» **Exercise**:
The line containing "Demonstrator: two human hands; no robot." marks the end: write out exactly every line from the first line of the data below through that line, and only those.
──────── Data ────────
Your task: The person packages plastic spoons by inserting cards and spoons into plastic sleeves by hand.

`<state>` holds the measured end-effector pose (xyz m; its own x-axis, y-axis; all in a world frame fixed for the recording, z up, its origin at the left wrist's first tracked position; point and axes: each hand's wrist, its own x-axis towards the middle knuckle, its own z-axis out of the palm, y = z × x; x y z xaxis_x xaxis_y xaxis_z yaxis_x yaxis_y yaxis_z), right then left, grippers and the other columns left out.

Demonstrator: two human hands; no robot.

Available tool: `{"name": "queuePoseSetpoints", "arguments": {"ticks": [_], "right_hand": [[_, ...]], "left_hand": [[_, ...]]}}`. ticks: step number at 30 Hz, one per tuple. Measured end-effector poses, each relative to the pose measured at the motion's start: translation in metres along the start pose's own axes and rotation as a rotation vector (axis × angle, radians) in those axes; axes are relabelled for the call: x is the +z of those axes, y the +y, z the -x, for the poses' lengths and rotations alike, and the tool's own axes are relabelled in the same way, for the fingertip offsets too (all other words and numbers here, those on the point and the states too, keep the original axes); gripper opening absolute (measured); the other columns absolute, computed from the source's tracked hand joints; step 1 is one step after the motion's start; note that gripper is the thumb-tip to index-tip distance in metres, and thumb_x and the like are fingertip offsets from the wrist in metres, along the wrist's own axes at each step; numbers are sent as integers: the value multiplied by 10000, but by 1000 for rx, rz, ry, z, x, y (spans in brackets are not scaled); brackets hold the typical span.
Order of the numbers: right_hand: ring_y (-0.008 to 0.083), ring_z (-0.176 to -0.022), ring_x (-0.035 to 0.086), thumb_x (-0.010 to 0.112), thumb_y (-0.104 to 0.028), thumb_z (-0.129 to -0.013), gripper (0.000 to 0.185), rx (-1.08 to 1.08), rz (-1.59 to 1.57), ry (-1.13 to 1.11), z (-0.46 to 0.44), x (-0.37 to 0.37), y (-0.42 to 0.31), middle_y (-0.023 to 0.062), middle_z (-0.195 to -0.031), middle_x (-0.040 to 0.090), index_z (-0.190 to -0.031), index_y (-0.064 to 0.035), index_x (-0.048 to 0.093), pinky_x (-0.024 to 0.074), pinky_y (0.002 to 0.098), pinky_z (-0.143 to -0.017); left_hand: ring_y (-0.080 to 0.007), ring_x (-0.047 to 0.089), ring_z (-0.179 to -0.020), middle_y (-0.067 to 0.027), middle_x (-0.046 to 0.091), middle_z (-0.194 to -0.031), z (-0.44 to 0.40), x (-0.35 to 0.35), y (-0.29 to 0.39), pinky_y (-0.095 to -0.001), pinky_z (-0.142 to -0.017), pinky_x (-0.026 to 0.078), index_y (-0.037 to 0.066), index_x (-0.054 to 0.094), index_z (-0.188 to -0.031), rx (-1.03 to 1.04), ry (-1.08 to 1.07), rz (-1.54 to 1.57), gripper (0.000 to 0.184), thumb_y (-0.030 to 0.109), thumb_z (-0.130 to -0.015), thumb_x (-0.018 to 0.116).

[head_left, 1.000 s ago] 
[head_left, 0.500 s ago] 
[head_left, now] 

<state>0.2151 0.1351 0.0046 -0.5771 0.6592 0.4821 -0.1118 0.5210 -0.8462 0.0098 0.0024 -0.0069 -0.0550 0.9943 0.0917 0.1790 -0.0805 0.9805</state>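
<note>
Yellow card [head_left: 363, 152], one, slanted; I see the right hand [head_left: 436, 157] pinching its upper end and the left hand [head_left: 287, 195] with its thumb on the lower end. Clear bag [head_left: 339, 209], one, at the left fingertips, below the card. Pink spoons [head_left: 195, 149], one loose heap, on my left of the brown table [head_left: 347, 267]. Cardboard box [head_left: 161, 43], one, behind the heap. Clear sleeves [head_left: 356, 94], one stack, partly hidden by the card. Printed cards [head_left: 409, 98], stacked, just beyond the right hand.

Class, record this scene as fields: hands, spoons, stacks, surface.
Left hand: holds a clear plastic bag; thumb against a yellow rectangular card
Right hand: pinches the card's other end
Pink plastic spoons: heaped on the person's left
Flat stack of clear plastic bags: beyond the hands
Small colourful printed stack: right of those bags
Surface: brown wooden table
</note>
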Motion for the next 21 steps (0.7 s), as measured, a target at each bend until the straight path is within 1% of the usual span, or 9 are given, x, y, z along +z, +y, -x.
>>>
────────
» **Result for this task**:
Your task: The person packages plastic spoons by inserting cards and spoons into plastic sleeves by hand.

`<state>` holds the measured end-effector pose (xyz m; its own x-axis, y-axis; all in a world frame fixed for the recording, z up, its origin at the left wrist's first tracked position; point and axes: each hand's wrist, its own x-axis towards the middle knuckle, its own z-axis out of the palm, y = z × x; x y z xaxis_x xaxis_y xaxis_z yaxis_x yaxis_y yaxis_z), right then left, grippers and the other columns left out.

Demonstrator: two human hands; no robot.

The exercise concludes with this answer.